Она начала свой рассказ с предельно далеких событий, и я подумал, что актуальная проблема, скорее всего, чрезвычайно болезненна для нее и появится не скоро. Я узнал, что ее прабабушка была крепостной, но при этом ключницей у какого-то помещика в Польше. Потом ей дали вольную и «подобрали хорошего жениха». Дед, уже каким-то образом переселившийся в Россию, окончил семинарию, служил в церкви, а потом «всем сердцем принял революцию 1917», закрыл приход и стал председателем сельсовета в той же деревне. Погиб от руки раскулаченного им крестьянина. Тот подкараулил его и заколол вилами…

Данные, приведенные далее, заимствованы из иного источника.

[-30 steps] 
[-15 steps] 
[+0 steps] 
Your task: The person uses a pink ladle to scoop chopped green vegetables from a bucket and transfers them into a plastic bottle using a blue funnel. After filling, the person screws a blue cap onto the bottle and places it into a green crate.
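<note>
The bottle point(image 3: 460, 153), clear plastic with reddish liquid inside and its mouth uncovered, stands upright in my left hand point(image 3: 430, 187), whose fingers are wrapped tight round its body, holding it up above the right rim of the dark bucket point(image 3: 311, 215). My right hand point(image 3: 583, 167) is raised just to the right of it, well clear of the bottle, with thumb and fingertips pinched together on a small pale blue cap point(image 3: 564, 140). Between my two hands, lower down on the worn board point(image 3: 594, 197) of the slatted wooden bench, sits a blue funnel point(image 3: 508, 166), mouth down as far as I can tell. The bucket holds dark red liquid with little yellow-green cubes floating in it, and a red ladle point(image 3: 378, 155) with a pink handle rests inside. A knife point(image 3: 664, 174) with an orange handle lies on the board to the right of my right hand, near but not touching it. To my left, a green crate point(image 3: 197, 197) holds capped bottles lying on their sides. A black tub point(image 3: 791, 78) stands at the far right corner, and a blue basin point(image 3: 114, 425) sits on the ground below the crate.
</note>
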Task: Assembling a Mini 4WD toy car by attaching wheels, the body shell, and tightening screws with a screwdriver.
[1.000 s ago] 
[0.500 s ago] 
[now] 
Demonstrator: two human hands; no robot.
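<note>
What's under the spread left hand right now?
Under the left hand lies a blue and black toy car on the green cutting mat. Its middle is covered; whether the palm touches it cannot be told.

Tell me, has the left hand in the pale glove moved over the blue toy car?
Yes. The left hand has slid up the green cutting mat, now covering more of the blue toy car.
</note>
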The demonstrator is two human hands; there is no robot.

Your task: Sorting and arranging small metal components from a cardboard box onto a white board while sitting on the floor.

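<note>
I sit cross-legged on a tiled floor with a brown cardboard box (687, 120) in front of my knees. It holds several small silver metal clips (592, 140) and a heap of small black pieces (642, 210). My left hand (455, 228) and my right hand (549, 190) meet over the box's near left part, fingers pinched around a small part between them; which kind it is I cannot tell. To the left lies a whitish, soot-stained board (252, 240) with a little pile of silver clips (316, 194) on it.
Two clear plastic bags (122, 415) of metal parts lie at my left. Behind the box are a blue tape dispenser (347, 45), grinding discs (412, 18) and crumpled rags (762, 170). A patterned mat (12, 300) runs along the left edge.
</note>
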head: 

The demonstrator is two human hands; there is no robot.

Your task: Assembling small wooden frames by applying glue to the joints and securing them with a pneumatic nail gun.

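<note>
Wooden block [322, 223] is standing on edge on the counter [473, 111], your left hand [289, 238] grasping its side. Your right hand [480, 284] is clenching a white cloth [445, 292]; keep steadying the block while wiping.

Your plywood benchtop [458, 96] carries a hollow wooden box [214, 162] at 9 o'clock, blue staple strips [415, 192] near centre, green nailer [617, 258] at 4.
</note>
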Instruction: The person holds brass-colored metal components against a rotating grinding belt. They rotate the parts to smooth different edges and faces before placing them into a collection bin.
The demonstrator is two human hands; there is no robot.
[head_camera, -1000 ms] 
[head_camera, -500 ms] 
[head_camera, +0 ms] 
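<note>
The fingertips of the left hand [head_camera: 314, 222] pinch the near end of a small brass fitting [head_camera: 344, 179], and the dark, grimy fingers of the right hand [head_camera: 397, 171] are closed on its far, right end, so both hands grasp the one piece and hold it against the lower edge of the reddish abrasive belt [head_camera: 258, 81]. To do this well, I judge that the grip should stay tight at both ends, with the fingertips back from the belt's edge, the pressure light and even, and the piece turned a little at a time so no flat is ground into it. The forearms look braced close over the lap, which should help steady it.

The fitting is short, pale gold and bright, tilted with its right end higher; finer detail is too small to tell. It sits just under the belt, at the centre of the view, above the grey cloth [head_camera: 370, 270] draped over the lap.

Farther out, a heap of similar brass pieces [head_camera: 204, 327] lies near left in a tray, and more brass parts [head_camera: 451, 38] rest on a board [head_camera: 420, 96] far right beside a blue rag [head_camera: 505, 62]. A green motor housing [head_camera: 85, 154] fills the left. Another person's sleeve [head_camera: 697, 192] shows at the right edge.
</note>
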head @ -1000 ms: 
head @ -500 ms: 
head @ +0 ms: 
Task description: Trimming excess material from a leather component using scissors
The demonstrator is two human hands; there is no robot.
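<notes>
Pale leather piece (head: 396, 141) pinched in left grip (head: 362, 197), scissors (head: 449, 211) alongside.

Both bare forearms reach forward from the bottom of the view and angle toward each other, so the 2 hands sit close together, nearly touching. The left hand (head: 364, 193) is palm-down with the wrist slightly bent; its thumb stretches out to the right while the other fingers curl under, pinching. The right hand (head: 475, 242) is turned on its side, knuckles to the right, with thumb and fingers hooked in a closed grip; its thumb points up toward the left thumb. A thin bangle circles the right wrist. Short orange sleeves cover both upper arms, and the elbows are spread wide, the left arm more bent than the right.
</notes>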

Общение с пациентами нередко предоставляет уникальные исторические материалы, и иногда у меня возникает желание написать совсем другую историю страны. Историю, основанную не столько на датах декретов и постановлений съездов, которую когда-то мне довелось изучать, сколько на мироощущении конкретных людей, их внутренних переживаниях, достижениях и утратах, воспоминаниях, наиболее значимые из которых передаются из поколения в поколение.
Родители поженились поздно, матери было уже 38, когда она родилась. Но у пациентки есть младшая сестра и, судя по ее рассказу, родители уделяли «последышу» куда больше внимания. Повзрослев, ее сестра не сильно радовала родителей — «вела беспорядочный образ жизни» (хотя «порядки в семье были строгие»), но затем «вышла замуж и преобразилась». Пациентка вскользь упомянула о матери, сообщив, что «жизнь у нее как-то не сложилась», «не было в ее жизни радости», — после чего добавила: «И у меня жизнь не складывается»…
Дальше я приведу выдержку из ее рассказа: «Отец был намного моложе матери, скрытный, неразговорчивый, в семье жил как-то особняком, в другой комнате. Меня в детстве даже удивляло— откуда у них могли взяться дети? — Не было никаких отношений… Отец все время куда-то ездил, а когда приезжал, закрывался и оформлял какие-то отчеты. Я никогда не видела, чтобы он что-то дарил маме, даже цветы… Я как-то поняла, что папа и мама — не родственники. Но были чем-то привязаны друг к другу… Мама тоже много работала, на заправке. Оказывается, и в советский период это было прибыльное место…».
Больше всего пациентка любила свою тетку, бездетную сестру матери, и бабушку, у которых часто и подолгу гостила. Она также особенно выделила свою воспитательницу из детского сада, которая ей одной (во всяком случае, она так считала) сделала подарок — куклу Таню, когда она пошла в первый класс. Но куклу затем «конфисковали» (она использовала именно это выражение) в пользу сестры. Образцом для подражания для нее стала учительница математики — «строгая во всем и очень логичная». «Я всегда старалась быть на нее похожей, даже сейчас», — сказала пациентка.
В процессе этого сбивчивого рассказа о семье пациентка, вне связи с перечисляемыми персонажами и событиями, как-то вставила две личных фразы: «Измена у меня запрещена воспитанием»; «Я хочу любить и быть любимой».
По-видимому, считая, что психоаналитику нужно обязательно приносить свои сновидения, пациентка уже в процессе первых встреч сообщила: «Снов я не вижу. Помню один… Львы— статуи такие, на постаментах. А потом один лев ожил, постамент рассыпался, а мне нужно перейти через какие-то руины, и никак. А лев меня догоняет… Весь сон. Никакого смысла не вижу… Скажете что-нибудь?».
Я, естественно, объяснил, что сказать пока ничего не могу— у меня для этого слишком мало информации о ней, о ее чувствах, переживаниях, прошлом и настоящем, но я постараюсь сделать все необходимое, чтобы она смогла понять этот сон. Я не сказал пациентке, что не интерпретирую сны, точнее — не делаю это в типичном варианте и всегда предоставляю эту чрезвычайно интересную работу самим пациентам— у них это получается лучше. Ведь это их сны, и они находят для их содержания и персонажей куда более значимые внутренние связи и ассоциации. Мы еще вернемся к ее интерпретации этого, вначале казавшегося ей бессмысленным, сна.
Через несколько сессий таких далеких, но важных для нее воспоминаний, пациентка начала говорить о своих страхах и опасениях. Но эта тема долгое время была какой-то туманной, и лишь постепенно начала проясняться. «Я иногда боюсь завтрашнего дня… за то, как я живу… Нет, на работе все нормально. Там я все понимаю… Я завистливая, но в хорошем смысле… Хочу, чтобы все всегда было идеально… Вдруг пришла в голову мысль, что, может быть, у Виктора другая сексуальная ориентация?.. Чушь какая-то…».